Material provided:

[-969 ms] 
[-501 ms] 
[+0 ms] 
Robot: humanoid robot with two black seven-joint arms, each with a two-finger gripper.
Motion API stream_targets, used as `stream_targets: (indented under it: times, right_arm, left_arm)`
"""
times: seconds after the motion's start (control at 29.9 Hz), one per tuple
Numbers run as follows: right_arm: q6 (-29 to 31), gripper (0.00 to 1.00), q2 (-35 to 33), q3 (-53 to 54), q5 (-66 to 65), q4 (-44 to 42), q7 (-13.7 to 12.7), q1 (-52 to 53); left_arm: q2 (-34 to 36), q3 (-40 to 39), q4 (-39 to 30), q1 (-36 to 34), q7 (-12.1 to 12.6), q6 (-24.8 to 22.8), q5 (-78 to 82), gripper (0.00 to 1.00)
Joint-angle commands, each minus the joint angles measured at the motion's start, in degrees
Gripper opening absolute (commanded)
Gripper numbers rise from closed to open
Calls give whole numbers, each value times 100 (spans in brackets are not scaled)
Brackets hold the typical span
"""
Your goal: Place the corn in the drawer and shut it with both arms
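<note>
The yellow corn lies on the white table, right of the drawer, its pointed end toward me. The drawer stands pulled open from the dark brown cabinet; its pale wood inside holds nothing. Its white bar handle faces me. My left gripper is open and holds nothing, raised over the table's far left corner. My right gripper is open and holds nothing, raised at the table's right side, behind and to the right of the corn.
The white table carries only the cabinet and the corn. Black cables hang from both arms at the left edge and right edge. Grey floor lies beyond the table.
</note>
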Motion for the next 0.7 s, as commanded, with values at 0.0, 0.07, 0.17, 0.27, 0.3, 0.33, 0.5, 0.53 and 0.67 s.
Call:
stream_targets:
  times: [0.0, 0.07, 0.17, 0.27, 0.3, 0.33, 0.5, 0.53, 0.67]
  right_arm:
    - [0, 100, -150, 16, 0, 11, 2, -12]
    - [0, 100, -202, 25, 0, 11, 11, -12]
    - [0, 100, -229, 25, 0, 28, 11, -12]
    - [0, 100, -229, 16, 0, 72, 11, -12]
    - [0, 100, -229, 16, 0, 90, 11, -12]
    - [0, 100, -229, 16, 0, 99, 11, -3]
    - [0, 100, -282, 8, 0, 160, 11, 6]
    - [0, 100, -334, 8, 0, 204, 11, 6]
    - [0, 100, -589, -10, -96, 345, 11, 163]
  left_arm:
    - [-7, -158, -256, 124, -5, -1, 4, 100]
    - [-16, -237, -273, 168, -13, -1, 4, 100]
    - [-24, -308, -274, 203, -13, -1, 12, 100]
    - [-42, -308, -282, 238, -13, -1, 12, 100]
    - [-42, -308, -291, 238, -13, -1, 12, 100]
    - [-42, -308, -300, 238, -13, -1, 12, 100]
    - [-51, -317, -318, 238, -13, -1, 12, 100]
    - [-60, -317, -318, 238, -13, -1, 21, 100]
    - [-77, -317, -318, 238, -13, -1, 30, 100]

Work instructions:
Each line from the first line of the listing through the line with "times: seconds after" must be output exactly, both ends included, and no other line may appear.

Response below:
[-969 ms] 
[-501 ms] 
[+0 ms] 
Robot: humanoid robot with two black seven-joint arms, each with a two-finger gripper.
Motion API stream_targets, used as `stream_targets: (indented under it: times, right_arm, left_arm)`
"""
times: seconds after the motion's start (control at 29.9 Hz), one per tuple

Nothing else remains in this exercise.